A Coast Guard helicopter airlifting crew members from a disabled Malaysian freighter just off the coast of Unalaska Island crashed in a roiling pitch-black sea Wednesday night.
Of the 10 people aboard the Jayhawk helicopter, six were missing and believed in the water. Four were picked up at the crash scene, but their conditions were unknown.
The 738-foot Selendang Ayu, which had been drifting for almost two days without power, broke apart during the rescue attempt, the U.S. Coast Guard said. The master of the vessel and a Coast Guard rescue swimmer had remained aboard the vessel; it was not clear where they were late Wednesday.
The crash capped a two-day effort to save the freighter, which lost power earlier in the week during a transit from Seattle to China, the Coast Guard said. Two earlier helicopter airlifts had ferried most of the vessel’s crew from the ship to a Coast Guard cutter and to Dutch Harbor, which lies almost directly across the island.
Loaded with soybeans and carrying nearly 500,000 gallons of heavy bunker oil, the ship was adrift near Bogoslof Island, about 50 miles northwest of Unalaska, when the Coast Guard was notified early Tuesday morning and dispatched the cutter Alex Haley and three tugboats to the scene.
A tug took the vessel under tow Tuesday, but the tow line snapped about 7 a.m. Wednesday, according to the Coast Guard and the Alaska Department of Environmental Conservation, which monitored the situation Tuesday and Wednesday.
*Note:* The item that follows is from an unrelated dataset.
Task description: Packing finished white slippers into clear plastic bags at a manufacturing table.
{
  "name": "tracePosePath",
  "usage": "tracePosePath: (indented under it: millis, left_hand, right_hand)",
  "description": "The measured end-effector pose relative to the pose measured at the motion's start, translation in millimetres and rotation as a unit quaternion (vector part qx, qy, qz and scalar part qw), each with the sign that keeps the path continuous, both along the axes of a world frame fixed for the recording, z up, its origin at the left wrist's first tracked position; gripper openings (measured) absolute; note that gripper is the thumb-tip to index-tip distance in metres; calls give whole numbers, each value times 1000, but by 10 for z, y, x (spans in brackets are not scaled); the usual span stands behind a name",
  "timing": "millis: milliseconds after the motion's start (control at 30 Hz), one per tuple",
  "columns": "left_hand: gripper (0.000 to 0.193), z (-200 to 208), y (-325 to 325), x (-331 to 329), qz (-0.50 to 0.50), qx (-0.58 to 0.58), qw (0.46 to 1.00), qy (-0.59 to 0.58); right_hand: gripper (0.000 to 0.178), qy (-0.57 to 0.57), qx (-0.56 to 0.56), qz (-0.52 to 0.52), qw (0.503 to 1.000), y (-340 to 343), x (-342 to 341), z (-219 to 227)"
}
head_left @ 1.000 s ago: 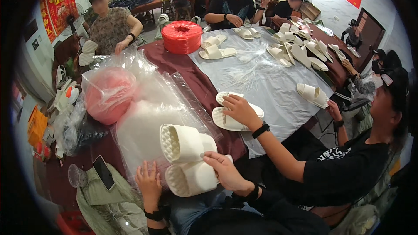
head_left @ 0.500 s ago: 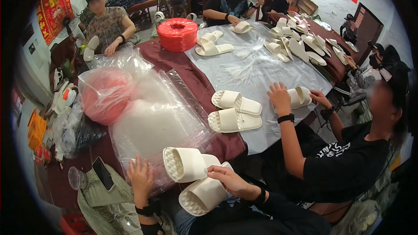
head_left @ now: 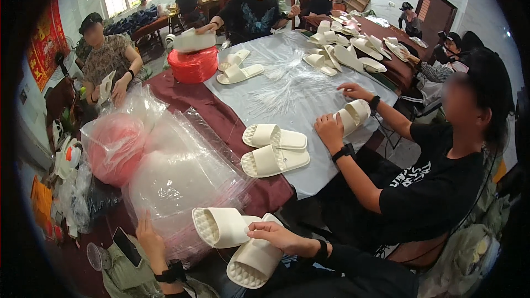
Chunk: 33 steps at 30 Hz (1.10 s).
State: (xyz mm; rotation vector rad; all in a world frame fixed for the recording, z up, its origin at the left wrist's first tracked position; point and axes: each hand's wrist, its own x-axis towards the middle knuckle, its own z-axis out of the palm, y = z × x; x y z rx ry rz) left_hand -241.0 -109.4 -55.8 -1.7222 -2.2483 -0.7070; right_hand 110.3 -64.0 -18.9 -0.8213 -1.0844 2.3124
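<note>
My right hand (head_left: 276,237) grips a pair of white slippers at the bottom of the head view. One slipper (head_left: 221,226) points left with its studded sole showing; the other slipper (head_left: 254,262) hangs below it. My left hand (head_left: 148,236) rests with fingers spread on the near edge of a stack of clear plastic bags (head_left: 182,182), just left of the slippers. A dark band sits on each wrist.
A second pair of white slippers (head_left: 273,149) lies on the plastic-covered table (head_left: 287,88). A seated co-worker's hands (head_left: 331,129) handle another slipper (head_left: 353,116). A red basin (head_left: 116,146) sits wrapped in plastic, a red tub (head_left: 193,65) farther back, and a phone (head_left: 127,245) by my left wrist.
My right hand brought the slippers lower and nearer to me. My left hand slid left along the bags. The co-worker let go of the pair on the table and took another slipper.
</note>
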Motion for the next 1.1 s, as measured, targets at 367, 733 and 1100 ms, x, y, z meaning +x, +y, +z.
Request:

Efforts to secure other lines to the disabled vessel failed, and the ship continued to drift southeast toward Unalaska at 1 to 2 knots.
The crew dropped one of its two anchors as the ship closed within a few miles of the island, but the chain on that anchor also snapped. Buffeted by gusting winds and 30-foot swells, the freighter came to within about 4,000 feet of Unalaska’s craggy west shore before its last functioning anchor caught hold with about 90 feet of water separating the vessel’s bottom and the ocean floor.
“The conditions are fairly dangerous,” U.S. Coast Guard Admiral Jim Olson said late Wednesday afternoon at an Anchorage press conference held hours before the helicopter crash.
“The currents through the channel are pretty extreme. ... We’re trying to stabilize the vessel right now.”
The Coast Guard reported late Wednesday afternoon that 18 of the ship’s 26 crew had been evacuated by helicopter off the pitching, rolling freighter to the Haley or to Dutch Harbor.
The others remained aboard to try to help save the ship, which was reported to have stopped drifting about a half-mile offshore, between Spray Cape and Skan Bay. Dutch Harbor city manager Chris Hladick said Skan Bay is rugged and rocky, with lots of wildlife and seabirds.
A big winter storm moving through the Gulf of Alaska created gale conditions throughout the Aleutians on Wednesday, pounding the freighter and its rescuers. Gusts up to 60 mph were forecast by the National Weather Service overnight, but conditions were expected to weaken some today.
The Alaska DEC, concerned about the prospect of the freighter going aground and spilling oil, already had planned to send personnel to the island today.
A spill from the vessel could threaten Steller sea lions, sea otters, harbor seals and seabirds foraging in bays along the island’s west coast, said Greg Siekaniec, manager of the Homer-based Alaska Maritime National Wildlife Refuge. Refuge biologists were traveling to Dutch Harbor Wednesday and planned to work with the Coast Guard to identify sensitive sites and figure out how to protect them if fuel starts leaking.
According to a federal hazardous materials fact sheet, the type of bunker oil on the ship is “a dense, viscous oil ... (that) usually spreads into thick, dark colored slicks” when it is spilled on water.
“It’s a lot of heavy oil,” said Gary Folley with the state DEC. “What makes this one, I think, different, is the fact that if it does hit the beach ... it’s an extremely difficult place to get to. It is chock full of sensitive areas and wildlife. There are no roads.”